I’ve always been a casual girl…jeans, Chucks, tank tops, and ponytail was the standard. And “that’s how I do it” was the standard attitude. “Love me for me” was my motto. Seeing as I’m still single, that didn’t work out for me.
I don’t think it was the look, per se, even though all my girlfriends dressed WAY better than I did, but I think it was the attitude that probably read as “I don’t give a shit what you think”. In my mind, I was portraying confidence in myself. That I felt comfortable being the casual one. That I didn’t have to dress like everyone else to feel good about myself. That I didn’t want anyone to judge me by how I looked on the outside, but how I was on the inside.
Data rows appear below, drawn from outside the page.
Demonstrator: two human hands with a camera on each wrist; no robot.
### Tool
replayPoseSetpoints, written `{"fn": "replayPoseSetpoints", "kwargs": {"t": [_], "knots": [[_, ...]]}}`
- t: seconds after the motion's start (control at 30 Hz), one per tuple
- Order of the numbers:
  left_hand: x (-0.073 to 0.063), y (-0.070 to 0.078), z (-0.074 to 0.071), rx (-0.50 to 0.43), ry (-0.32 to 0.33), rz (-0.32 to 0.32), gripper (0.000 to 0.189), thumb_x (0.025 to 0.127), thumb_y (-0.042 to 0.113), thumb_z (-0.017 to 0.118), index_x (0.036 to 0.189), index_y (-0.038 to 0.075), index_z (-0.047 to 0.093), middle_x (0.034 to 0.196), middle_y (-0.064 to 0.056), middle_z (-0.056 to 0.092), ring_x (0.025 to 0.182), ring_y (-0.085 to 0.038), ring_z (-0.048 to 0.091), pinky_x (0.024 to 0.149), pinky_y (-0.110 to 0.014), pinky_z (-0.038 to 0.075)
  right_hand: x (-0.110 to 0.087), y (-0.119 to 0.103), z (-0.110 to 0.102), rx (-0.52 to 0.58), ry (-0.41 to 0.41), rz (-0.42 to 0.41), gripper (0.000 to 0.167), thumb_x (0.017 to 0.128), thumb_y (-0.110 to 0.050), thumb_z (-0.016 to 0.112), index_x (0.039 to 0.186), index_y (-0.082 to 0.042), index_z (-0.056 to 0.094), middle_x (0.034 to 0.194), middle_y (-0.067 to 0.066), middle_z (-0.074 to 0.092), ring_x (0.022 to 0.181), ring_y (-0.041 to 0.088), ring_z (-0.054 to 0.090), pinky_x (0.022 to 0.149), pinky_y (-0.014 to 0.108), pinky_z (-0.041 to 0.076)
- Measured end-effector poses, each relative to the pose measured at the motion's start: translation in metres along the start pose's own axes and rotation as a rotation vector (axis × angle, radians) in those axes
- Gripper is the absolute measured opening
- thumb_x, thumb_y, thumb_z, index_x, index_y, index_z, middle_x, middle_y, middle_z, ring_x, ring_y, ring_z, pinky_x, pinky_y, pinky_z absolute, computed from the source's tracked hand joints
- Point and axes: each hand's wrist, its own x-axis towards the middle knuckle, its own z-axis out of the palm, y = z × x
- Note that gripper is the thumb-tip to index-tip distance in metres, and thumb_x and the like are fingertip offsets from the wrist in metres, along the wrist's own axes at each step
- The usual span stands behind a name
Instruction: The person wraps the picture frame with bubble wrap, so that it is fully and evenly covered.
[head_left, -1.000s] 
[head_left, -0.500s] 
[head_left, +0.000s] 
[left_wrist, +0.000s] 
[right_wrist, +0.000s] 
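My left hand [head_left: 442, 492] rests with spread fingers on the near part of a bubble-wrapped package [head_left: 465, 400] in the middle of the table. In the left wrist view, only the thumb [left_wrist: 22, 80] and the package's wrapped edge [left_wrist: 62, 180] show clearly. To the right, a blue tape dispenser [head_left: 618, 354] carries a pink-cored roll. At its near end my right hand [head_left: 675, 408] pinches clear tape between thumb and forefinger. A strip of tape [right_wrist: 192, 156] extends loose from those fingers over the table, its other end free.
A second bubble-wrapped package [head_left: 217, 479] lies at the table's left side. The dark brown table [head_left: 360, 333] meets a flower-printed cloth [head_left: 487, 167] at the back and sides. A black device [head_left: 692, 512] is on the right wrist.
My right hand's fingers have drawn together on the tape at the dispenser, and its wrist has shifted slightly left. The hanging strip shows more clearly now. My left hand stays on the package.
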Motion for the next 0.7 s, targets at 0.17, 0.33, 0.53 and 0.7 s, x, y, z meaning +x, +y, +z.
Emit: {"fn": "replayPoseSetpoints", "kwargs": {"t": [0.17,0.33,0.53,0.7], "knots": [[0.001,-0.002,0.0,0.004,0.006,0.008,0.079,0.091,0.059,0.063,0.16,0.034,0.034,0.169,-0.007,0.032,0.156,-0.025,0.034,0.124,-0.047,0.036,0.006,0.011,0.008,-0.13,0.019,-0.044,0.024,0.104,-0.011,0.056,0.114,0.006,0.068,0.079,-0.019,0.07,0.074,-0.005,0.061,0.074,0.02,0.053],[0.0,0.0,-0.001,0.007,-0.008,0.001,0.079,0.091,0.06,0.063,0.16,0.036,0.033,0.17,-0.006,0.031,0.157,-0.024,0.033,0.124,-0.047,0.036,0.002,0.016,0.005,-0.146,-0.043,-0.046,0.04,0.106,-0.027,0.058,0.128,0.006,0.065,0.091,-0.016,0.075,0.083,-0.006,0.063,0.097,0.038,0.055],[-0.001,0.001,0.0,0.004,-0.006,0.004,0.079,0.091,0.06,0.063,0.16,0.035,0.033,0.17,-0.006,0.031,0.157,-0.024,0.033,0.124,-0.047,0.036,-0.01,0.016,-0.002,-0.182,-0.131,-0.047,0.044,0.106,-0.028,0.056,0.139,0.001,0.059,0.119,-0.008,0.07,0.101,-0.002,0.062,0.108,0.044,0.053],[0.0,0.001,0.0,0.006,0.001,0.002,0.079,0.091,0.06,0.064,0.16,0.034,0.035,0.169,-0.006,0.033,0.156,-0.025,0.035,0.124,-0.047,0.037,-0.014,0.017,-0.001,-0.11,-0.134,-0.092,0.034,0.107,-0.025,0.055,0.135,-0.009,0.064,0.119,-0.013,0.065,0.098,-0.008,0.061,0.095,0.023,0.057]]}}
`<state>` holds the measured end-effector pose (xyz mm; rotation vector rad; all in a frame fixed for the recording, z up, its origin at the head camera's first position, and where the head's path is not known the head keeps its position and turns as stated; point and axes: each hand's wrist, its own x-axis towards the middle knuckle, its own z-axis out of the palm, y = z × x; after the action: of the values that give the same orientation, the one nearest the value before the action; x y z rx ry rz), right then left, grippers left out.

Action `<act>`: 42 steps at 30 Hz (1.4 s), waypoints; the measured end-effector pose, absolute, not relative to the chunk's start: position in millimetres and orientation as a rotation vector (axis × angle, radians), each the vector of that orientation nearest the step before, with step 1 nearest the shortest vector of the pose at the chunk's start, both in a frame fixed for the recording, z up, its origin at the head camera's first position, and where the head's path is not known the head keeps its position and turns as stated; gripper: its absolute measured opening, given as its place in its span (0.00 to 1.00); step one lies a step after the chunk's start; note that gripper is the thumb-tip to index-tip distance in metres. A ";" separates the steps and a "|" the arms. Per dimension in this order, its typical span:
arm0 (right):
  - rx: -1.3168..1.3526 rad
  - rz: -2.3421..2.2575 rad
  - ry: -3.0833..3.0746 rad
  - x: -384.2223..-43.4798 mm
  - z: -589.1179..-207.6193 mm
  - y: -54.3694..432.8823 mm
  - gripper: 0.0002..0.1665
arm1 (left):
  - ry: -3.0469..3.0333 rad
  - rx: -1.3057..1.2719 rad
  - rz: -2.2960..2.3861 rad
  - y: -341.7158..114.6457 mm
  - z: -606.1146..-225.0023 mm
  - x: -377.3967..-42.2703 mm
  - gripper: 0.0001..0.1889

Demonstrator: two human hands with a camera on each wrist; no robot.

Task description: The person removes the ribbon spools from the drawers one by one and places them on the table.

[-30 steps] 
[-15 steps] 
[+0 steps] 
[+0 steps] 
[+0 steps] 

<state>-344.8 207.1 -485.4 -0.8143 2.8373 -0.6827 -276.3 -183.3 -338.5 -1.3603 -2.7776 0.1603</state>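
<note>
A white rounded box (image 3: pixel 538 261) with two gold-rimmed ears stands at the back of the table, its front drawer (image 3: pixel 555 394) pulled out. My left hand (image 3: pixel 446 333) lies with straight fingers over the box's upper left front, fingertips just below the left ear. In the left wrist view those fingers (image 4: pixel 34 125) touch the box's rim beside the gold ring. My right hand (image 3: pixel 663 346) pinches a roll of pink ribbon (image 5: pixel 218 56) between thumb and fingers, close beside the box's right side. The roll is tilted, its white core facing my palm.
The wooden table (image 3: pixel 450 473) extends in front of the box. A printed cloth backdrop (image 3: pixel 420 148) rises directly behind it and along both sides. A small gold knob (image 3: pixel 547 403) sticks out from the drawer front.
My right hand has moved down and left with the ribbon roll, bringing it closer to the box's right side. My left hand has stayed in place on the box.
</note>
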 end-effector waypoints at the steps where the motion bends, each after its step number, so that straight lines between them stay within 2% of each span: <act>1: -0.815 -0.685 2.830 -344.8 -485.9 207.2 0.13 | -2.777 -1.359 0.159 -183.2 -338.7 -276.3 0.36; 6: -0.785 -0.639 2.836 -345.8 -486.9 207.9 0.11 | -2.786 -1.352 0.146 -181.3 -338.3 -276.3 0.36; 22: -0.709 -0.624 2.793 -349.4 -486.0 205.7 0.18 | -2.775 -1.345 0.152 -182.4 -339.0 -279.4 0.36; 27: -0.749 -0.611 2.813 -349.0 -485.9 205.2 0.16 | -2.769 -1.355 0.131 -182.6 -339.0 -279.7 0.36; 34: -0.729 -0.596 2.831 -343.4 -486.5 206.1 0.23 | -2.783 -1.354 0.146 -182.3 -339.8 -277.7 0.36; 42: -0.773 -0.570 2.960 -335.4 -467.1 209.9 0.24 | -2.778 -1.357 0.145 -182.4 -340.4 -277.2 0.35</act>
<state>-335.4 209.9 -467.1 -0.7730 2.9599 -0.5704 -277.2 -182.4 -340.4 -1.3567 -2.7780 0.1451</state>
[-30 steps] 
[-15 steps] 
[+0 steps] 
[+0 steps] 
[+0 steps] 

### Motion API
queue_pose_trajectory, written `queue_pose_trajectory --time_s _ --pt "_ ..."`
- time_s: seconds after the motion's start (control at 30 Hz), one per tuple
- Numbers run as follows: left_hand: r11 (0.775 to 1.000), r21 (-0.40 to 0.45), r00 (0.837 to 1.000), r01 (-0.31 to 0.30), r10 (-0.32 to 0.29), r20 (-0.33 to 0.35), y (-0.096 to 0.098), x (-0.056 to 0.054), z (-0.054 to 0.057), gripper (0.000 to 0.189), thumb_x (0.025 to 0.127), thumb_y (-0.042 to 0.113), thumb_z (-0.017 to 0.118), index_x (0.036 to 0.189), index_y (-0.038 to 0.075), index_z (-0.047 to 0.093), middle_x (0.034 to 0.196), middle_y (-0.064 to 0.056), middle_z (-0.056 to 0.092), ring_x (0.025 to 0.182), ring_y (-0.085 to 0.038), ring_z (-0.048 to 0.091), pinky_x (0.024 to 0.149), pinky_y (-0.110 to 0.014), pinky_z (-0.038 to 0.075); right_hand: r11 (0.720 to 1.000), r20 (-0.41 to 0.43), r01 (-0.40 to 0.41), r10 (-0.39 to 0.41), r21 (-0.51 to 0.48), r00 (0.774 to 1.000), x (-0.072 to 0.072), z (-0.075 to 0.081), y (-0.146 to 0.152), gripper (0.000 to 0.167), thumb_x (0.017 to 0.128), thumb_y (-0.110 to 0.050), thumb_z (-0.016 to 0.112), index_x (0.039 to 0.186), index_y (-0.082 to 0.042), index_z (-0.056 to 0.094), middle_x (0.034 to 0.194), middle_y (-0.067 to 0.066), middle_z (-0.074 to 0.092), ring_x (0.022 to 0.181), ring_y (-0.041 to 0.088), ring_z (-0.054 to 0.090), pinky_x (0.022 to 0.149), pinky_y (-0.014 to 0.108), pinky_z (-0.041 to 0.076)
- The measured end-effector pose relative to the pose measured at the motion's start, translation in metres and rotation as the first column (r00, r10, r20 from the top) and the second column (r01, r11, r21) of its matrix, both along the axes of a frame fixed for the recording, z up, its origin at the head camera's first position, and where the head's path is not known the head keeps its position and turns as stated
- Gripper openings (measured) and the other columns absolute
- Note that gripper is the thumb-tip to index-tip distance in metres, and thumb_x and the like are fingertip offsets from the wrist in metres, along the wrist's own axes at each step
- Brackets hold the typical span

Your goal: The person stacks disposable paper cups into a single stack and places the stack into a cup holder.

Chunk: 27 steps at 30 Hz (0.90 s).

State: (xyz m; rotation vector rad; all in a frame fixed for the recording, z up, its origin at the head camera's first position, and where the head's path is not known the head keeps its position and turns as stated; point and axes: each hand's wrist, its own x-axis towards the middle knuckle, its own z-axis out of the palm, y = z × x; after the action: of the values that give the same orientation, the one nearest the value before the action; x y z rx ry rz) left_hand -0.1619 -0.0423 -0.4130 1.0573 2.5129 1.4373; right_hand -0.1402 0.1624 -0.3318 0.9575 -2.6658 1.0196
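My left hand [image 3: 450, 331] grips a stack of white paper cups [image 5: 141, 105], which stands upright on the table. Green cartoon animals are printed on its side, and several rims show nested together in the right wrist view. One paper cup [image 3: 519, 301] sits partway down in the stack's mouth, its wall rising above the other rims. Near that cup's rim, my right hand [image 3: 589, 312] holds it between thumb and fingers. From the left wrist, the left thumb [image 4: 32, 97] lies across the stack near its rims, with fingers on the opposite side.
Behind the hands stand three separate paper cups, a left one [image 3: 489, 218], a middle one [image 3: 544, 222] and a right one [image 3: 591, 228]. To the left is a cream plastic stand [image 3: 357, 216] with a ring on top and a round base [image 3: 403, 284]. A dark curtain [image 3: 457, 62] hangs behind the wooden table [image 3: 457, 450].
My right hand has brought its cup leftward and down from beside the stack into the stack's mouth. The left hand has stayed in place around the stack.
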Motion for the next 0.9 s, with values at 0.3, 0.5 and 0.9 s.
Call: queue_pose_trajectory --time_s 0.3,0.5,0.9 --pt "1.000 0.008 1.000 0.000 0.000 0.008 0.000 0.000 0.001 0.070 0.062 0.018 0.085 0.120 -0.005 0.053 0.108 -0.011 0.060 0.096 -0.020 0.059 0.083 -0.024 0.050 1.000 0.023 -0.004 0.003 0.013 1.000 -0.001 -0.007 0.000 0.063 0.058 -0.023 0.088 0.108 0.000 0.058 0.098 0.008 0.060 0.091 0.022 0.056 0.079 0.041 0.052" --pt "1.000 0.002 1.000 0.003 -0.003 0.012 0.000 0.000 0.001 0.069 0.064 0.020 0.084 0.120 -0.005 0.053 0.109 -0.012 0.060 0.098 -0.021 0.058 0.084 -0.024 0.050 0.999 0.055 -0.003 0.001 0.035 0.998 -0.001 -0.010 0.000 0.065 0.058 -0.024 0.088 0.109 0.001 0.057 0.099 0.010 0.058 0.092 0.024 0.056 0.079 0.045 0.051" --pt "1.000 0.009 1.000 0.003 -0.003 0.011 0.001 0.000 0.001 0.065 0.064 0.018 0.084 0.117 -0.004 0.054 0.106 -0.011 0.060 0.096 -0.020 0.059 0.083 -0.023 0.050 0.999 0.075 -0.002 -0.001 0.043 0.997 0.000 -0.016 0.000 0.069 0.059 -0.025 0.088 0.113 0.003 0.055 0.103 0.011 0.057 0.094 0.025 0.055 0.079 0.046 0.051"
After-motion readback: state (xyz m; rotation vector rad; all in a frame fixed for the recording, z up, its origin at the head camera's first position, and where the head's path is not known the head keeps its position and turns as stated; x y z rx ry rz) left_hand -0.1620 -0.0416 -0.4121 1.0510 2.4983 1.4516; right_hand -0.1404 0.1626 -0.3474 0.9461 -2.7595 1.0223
That I loved me for me. It wasn’t until a friend’s husband suggested to me that I was trying to hide myself and make sure no one noticed me that I thought maybe my strategy was not so good. Maybe I was garnering negative attention rather than props for being comfortable in my own skin.
Truth be told, I wasn’t comfortable in my own skin. I DID feel inadequate compared to my friends. Felt like the ugly friend. I just didn’t know what to do to make a change without changing who I was. I AM casual. I LOVE jeans and Chucks. But I also love to get my hair done. I love to wear dresses and sandals and lip gloss and eye shadow. I love to look at myself in the mirror and think I look pretty.
Don’t get me wrong, I still “do me” but doing me is just a little different now. For the first time in a very long time – if ever – I’m actually good with who I am. Have plenty of flaws and I still want folks to “love me for me”, but I’m finally comfortable in my own skin.